» TASK DESCRIPTION: Would you return the entries below word for word?
--------------------------------
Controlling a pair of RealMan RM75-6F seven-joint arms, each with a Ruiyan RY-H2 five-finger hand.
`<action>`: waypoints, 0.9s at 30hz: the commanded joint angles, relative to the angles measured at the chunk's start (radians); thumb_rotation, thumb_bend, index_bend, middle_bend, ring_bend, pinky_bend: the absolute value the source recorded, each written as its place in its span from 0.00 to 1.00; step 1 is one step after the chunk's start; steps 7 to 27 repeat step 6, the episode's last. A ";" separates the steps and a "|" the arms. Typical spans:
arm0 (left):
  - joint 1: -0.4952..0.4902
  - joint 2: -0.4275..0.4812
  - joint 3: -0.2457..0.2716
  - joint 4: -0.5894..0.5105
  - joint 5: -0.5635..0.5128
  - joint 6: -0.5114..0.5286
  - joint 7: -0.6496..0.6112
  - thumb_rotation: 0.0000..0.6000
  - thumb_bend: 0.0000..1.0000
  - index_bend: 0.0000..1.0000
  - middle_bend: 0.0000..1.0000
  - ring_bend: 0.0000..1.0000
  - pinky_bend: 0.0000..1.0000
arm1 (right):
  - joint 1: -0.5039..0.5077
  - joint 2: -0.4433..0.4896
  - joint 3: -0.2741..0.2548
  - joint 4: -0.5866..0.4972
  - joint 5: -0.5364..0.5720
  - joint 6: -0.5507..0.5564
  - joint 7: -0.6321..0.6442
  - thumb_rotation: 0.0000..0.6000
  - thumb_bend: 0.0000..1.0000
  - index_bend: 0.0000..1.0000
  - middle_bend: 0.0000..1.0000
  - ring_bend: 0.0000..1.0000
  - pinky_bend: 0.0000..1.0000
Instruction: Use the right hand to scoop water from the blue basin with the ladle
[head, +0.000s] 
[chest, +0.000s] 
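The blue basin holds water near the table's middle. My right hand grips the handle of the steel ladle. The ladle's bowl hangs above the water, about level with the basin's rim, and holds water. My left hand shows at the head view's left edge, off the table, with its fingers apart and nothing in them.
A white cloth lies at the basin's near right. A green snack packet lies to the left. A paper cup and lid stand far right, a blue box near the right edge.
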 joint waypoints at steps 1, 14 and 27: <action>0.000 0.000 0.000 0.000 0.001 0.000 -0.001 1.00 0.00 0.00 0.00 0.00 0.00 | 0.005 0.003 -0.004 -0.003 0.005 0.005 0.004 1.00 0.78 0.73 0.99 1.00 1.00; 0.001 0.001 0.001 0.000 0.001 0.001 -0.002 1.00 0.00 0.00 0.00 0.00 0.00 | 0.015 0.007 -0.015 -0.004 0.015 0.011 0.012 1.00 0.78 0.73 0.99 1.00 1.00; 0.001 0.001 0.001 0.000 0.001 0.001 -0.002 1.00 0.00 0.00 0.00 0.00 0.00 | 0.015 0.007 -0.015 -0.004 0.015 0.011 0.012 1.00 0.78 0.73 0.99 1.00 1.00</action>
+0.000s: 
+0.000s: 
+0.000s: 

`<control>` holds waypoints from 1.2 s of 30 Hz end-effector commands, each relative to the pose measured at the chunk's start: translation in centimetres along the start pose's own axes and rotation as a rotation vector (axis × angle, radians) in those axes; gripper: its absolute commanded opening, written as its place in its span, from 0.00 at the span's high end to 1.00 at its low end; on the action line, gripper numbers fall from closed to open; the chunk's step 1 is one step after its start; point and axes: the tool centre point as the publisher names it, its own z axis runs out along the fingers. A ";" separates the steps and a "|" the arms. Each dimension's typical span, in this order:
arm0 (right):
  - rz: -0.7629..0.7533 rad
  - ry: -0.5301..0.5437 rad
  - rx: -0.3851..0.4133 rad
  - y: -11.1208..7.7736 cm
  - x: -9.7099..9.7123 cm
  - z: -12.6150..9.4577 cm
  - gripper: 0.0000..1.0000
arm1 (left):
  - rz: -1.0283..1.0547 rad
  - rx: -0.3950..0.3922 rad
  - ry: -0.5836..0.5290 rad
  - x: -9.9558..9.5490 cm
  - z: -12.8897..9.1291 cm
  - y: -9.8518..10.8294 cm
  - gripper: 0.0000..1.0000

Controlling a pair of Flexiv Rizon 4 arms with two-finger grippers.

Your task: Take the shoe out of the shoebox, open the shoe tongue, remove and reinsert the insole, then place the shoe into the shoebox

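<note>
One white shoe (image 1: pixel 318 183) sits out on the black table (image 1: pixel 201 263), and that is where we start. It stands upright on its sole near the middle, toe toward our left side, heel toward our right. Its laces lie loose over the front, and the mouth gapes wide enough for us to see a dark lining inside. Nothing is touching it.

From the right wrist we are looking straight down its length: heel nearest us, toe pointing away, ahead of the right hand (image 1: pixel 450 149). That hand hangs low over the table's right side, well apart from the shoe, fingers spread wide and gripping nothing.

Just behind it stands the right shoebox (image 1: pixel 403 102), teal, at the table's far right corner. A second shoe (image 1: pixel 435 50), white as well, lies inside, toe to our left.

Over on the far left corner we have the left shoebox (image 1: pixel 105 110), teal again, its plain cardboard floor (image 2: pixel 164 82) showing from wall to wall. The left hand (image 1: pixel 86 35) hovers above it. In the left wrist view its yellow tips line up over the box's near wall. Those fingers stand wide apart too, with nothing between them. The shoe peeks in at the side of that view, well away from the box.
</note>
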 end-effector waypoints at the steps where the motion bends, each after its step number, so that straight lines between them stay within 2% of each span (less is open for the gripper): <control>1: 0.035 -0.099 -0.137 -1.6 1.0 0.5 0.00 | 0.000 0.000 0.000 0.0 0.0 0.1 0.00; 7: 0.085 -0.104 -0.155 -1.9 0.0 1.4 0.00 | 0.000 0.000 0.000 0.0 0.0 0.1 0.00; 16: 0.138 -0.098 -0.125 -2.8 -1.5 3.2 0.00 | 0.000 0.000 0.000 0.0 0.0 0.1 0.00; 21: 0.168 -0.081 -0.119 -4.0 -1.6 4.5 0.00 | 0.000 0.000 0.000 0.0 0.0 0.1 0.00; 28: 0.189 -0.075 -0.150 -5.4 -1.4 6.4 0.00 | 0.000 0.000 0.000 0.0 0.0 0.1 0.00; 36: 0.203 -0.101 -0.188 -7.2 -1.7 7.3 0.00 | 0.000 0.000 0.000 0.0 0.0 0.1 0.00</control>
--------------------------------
» SOLUTION TO THIS EXERCISE:
Controlling a pair of RealMan RM75-6F seven-joint arms, each with a Ruiyan RY-H2 five-finger hand.
`<action>`: waypoints, 0.9s at 30hz: the commanded joint angles, relative to the angles measured at the chunk's start (radians); thumb_rotation, thumb_bend, index_bend, middle_bend, ring_bend, pinky_bend: the absolute value the source recorded, each written as its place in its span from 0.00 to 1.00; step 1 is one step after the chunk's start; steps 7 to 27 repeat step 6, the episode's last. A ";" separates the steps and a "|" the arms. Typical spans:
arm0 (left):
  - joint 1: -0.4952..0.4902
  - joint 2: -0.4275..0.4812
  - joint 3: -0.2457..0.2716
  - joint 4: -0.5894..0.5105
  - joint 5: -0.5635..0.5128
  - joint 6: -0.5114..0.5286
  - joint 7: -0.6496..0.6112
  - thumb_rotation: 0.0000..0.6000
  - thumb_bend: 0.0000..1.0000
  - index_bend: 0.0000..1.0000
  - middle_bend: 0.0000..1.0000
  - ring_bend: 0.0000..1.0000
  - pinky_bend: 0.0000..1.0000
arm1 (right):
  - joint 1: -0.5039..0.5077
  - joint 2: -0.4433..0.4896
  - joint 3: -0.2741..0.2548
  - joint 4: -0.5866..0.4972
  - joint 5: -0.5364..0.5720
  - joint 6: -0.5507..0.5564
  - joint 7: -0.6321..0.6442
  - thumb_rotation: 0.0000..0.6000
  - thumb_bend: 0.0000..1.0000
  - index_bend: 0.0000..1.0000
  - middle_bend: 0.0000..1.0000
  - ring_bend: 0.0000..1.0000
  - pinky_bend: 0.0000..1.0000
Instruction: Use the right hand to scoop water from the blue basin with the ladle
[head, +0.000s] 
[chest, +0.000s] 
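The blue basin holds water near the table's middle. My right hand grips the handle of the steel ladle. The ladle's bowl hangs above the water, about level with the basin's rim, and holds water. My left hand shows at the head view's left edge, off the table, with its fingers apart and nothing in them.
A white cloth lies at the basin's near right. A green snack packet lies to the left. A paper cup and lid stand far right, a blue box near the right edge.
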 joint waypoints at steps 1, 14 and 27: <action>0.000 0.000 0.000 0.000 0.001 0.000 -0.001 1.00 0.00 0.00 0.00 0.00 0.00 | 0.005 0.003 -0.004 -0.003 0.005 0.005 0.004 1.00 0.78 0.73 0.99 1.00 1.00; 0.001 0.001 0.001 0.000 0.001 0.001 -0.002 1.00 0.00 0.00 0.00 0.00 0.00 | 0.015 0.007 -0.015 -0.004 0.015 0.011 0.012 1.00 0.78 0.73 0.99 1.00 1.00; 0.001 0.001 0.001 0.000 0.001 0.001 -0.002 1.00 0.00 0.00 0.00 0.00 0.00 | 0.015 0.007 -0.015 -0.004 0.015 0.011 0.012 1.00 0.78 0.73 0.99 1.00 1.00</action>
+0.000s: 
+0.000s: 
+0.000s: 

`<control>` holds waypoints from 1.2 s of 30 Hz end-effector commands, each relative to the pose measured at the chunk's start: translation in centimetres along the start pose's own axes and rotation as a rotation vector (axis × angle, radians) in those axes; gripper: its absolute commanded opening, written as its place in its span, from 0.00 at the span's high end to 1.00 at its low end; on the action line, gripper numbers fall from closed to open; the chunk's step 1 is one step after its start; point and axes: the tool centre point as the publisher names it, its own z axis runs out along the fingers. A ";" separates the steps and a "|" the arms. Each dimension's typical span, in this order:
arm0 (right):
  - rz: -0.7629..0.7533 rad
  - ry: -0.5301..0.5437 rad
  - rx: -0.3851..0.4133 rad
  - y: -11.1208..7.7736 cm
  - x: -9.7099..9.7123 cm
  - z: -12.6150..9.4577 cm
  - gripper: 0.0000..1.0000
arm1 (left):
  - rz: -1.0283..1.0547 rad
  - rx: -0.3950..0.3922 rad
  - ry: -0.5836..0.5290 rad
  - x: -9.9558..9.5490 cm
  - z: -12.8897..9.1291 cm
  - y: -9.8518..10.8294 cm
  - gripper: 0.0000..1.0000

Controlling a pair of Flexiv Rizon 4 arms with two-finger grippers.

Your task: Take the shoe out of the shoebox, open the shoe tongue, remove and reinsert the insole, then place the shoe into the shoebox

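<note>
One white shoe (image 1: pixel 318 183) sits out on the black table (image 1: pixel 201 263), and that is where we start. It stands upright on its sole near the middle, toe toward our left side, heel toward our right. Its laces lie loose over the front, and the mouth gapes wide enough for us to see a dark lining inside. Nothing is touching it.

From the right wrist we are looking straight down its length: heel nearest us, toe pointing away, ahead of the right hand (image 1: pixel 450 149). That hand hangs low over the table's right side, well apart from the shoe, fingers spread wide and gripping nothing.

Just behind it stands the right shoebox (image 1: pixel 403 102), teal, at the table's far right corner. A second shoe (image 1: pixel 435 50), white as well, lies inside, toe to our left.

Over on the far left corner we have the left shoebox (image 1: pixel 105 110), teal again, its plain cardboard floor (image 2: pixel 164 82) showing from wall to wall. The left hand (image 1: pixel 86 35) hovers above it. In the left wrist view its yellow tips line up over the box's near wall. Those fingers stand wide apart too, with nothing between them. The shoe peeks in at the side of that view, well away from the box.
</note>
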 end-effector waypoints at the steps where the motion bends, each after its step number, so that straight lines between them stay within 2% of each span (less is open for the gripper): <control>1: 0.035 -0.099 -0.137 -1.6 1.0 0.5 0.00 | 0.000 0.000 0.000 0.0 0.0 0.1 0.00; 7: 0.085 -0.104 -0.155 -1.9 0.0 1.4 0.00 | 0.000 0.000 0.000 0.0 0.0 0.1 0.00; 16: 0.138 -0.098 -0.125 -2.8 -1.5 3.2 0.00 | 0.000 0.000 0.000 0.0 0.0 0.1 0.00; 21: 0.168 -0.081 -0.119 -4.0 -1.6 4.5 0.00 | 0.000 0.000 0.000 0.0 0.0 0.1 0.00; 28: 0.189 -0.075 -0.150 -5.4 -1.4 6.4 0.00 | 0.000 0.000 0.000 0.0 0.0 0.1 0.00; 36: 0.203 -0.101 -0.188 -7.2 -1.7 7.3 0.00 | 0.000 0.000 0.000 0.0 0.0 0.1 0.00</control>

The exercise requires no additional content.